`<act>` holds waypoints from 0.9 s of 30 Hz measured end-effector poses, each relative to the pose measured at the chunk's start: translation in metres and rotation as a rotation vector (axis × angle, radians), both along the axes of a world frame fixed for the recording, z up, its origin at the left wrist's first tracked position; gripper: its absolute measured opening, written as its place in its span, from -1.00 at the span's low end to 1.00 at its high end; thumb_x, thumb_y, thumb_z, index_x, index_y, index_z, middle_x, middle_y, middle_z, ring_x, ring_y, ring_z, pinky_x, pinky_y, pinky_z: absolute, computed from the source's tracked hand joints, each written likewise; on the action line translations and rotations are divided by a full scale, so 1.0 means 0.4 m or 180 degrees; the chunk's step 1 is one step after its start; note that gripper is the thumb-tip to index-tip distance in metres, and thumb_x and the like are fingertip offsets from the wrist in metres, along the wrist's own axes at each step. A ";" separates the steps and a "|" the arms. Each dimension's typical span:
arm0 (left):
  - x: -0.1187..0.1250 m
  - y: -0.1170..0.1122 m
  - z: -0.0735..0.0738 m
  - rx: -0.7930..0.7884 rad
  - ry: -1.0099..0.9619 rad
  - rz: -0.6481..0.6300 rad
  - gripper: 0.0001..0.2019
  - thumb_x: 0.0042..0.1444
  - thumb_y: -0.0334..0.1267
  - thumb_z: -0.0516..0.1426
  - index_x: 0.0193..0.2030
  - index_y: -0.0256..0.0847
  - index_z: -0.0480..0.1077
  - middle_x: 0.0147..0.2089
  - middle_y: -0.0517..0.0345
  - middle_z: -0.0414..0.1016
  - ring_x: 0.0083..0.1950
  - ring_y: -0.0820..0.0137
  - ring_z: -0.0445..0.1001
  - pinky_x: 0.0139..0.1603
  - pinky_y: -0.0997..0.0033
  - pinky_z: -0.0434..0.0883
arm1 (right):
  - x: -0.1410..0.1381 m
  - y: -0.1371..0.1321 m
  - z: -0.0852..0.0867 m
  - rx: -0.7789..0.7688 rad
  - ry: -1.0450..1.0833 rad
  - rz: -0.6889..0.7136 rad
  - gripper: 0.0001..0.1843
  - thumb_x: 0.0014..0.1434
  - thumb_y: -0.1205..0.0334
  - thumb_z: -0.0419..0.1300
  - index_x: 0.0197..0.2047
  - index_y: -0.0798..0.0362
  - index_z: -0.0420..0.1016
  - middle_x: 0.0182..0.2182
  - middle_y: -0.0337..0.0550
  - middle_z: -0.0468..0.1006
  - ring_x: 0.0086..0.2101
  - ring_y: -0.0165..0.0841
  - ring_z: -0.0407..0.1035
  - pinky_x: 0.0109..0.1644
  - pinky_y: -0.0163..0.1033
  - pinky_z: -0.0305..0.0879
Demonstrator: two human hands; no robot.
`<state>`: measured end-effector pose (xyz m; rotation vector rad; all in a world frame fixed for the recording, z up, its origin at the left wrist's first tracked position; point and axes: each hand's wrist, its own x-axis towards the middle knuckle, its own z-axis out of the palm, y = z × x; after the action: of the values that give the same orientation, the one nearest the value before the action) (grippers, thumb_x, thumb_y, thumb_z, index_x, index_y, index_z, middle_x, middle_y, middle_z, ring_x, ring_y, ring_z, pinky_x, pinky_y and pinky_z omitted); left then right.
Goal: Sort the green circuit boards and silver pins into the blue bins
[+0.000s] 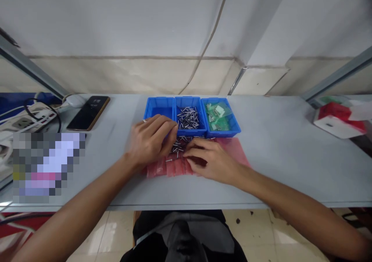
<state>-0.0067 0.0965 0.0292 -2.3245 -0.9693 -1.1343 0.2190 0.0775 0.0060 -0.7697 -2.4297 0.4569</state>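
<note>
Three blue bins stand side by side at the back of the grey table: the left bin (158,107) looks bare, the middle bin (189,118) holds several small metal pins, the right bin (221,116) holds green parts in clear bags. In front of them lie pink plastic bags (162,168) with a loose heap of metal pins (178,145) on top. My left hand (149,140) rests over the heap, fingers curled and together at the pins. My right hand (212,159) lies on the pink bags, fingers bent toward the pins. What the fingertips hold is hidden.
A dark phone (88,112) lies at the back left beside a white power strip (27,120) with black cables. A red and white box (338,118) sits at the far right. A blurred-out patch covers something at the left front. The table's front edge (186,207) is near my body.
</note>
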 end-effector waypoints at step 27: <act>0.010 -0.003 0.003 0.0011 0.0234 -0.0207 -0.96 0.16 -0.39 0.18 -0.25 -0.22 0.40 -0.31 0.20 0.55 -0.34 0.43 0.46 -0.39 0.39 0.32 | -0.013 -0.015 0.005 0.0037 0.0359 -0.0307 -0.74 0.21 0.50 0.12 -0.14 0.02 0.54 -0.15 -0.11 0.54 -0.16 -0.32 0.47 -0.05 -0.15 0.52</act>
<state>-0.0027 0.0952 0.0305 -2.3930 -0.8708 -1.0662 0.2138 0.0715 0.0080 -0.8294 -2.2783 0.4364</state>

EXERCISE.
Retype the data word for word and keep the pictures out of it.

EXERCISE ANSWER.
`<act>` holds waypoints from 0.9 s of 30 Hz measured end-effector poses, each relative to the pose measured at the chunk's start: translation in metres and rotation as a rotation vector (axis × angle, radians), both along the axes of a world frame fixed for the recording, z up, its origin at the left wrist's first tracked position; gripper: its absolute measured opening, written as its place in its span, from -1.00 at the span's low end to 1.00 at its high end; thumb_x, thumb_y, thumb_z, index_x, index_y, index_z, middle_x, middle_y, middle_z, ring_x, ring_y, ring_z, pinky_x, pinky_y, pinky_z: absolute, computed from the source's tracked hand joints, each written likewise; on the action line translations and rotations are divided by a full scale, so 1.0 means 0.4 m or 180 degrees; the chunk's step 1 is one step after its start; note that gripper is the thumb-tip to index-tip distance in metres, and thumb_x and the like are fingertip offsets from the wrist in metres, along the wrist's own axes at each step. A ";" separates the steps and a "|" the arms. Each dimension's typical span:
arm0 (left):
  - x: -0.1187..0.1250 m
  - y: -0.1170..0.1122 m
  - z: -0.0735..0.0738 m
  - rx: -0.7930..0.7884 rad
  - ry: -1.0099..0.9619 rad
  - rz: -0.6481..0.6300 rad
  - gripper: 0.0001..0.2019
  - thumb_x: 0.0042..0.1444
  - thumb_y: -0.0334..0.1267
  - thumb_z: -0.0516..0.1426
  - index_x: 0.0193..0.2030
  - index_y: -0.0256..0.0847
  - index_z: -0.0480..0.1077
  - middle_x: 0.0147..0.2089
  - middle_y: -0.0517..0.0345
  - middle_z: -0.0414..0.1016
  - ring_x: 0.0083..0.1950
  - ring_y: -0.0820..0.0137
  - ring_z: -0.0445..0.1001
  - pinky_x: 0.0139..0.1603
  - pinky_y: -0.0997..0.0033
  - pinky_z: -0.0434..0.0883
arm1 (right):
  - x: -0.1410..0.1381 m
  - y: -0.1371..0.1321 m
  - z: -0.0852..0.0867 m
  - rx: -0.7789..0.7688 rad
  - ry: -1.0450..1.0833 rad
  - rz: -0.6889..0.7136 rad
  - gripper: 0.0001..0.1843
  - thumb_x: 0.0014..0.1434
  - thumb_y: -0.1205..0.0334
  - thumb_z: -0.0419..0.1300
  - index_x: 0.0197..0.2047
  - index_y: -0.0798..0.0362
  - index_z: -0.0420..0.1016
  - middle_x: 0.0182..0.2182
  - middle_y: -0.0337..0.0550
  - middle_z: -0.0468..0.1006
  - ring_x: 0.0086..0.2101
  - ring_y: -0.0165..0.0841
  - ring_z: -0.0407..0.1035
  - pinky_x: 0.0109..0.1644
  - pinky_y: -0.0163..0.1033
  - pinky_z: -0.0305..0.0879
Demonstrator: two human hands; no robot.
`<state>`: measured end-effector pose (xyz m; rotation vector rad; all in a world frame fixed for the recording, z up, its origin at the left wrist's first tracked position; point and axes: each hand's wrist, its own x-axis towards the middle knuckle, its own z-axis out of the palm, y = z × x; after the action: of the values that give the same orientation, the one nearest the value before the action) (grippers, thumb_x, thumb_y, thumb_z, index_x, index_y, index_z, middle_x, middle_y, middle_z, ring_x, ring_y, ring_z, pinky_x, pinky_y and pinky_z omitted); left then right.
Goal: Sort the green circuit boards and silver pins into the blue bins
[+0.000s] 
<state>-0.0067 0.0965 0.0292 -2.3245 -0.9693 -1.1343 0.2190 0.0775 0.0060 -0.7697 -2.4297 0.4569</state>
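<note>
Three blue bins stand side by side at the back of the grey table: the left bin (158,107) looks bare, the middle bin (189,118) holds several small metal pins, the right bin (221,116) holds green parts in clear bags. In front of them lie pink plastic bags (162,168) with a loose heap of metal pins (178,145) on top. My left hand (149,140) rests over the heap, fingers curled and together at the pins. My right hand (212,159) lies on the pink bags, fingers bent toward the pins. What the fingertips hold is hidden.
A dark phone (88,112) lies at the back left beside a white power strip (27,120) with black cables. A red and white box (338,118) sits at the far right. A blurred-out patch covers something at the left front. The table's front edge (186,207) is near my body.
</note>
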 end-effector waypoints at step 27: <act>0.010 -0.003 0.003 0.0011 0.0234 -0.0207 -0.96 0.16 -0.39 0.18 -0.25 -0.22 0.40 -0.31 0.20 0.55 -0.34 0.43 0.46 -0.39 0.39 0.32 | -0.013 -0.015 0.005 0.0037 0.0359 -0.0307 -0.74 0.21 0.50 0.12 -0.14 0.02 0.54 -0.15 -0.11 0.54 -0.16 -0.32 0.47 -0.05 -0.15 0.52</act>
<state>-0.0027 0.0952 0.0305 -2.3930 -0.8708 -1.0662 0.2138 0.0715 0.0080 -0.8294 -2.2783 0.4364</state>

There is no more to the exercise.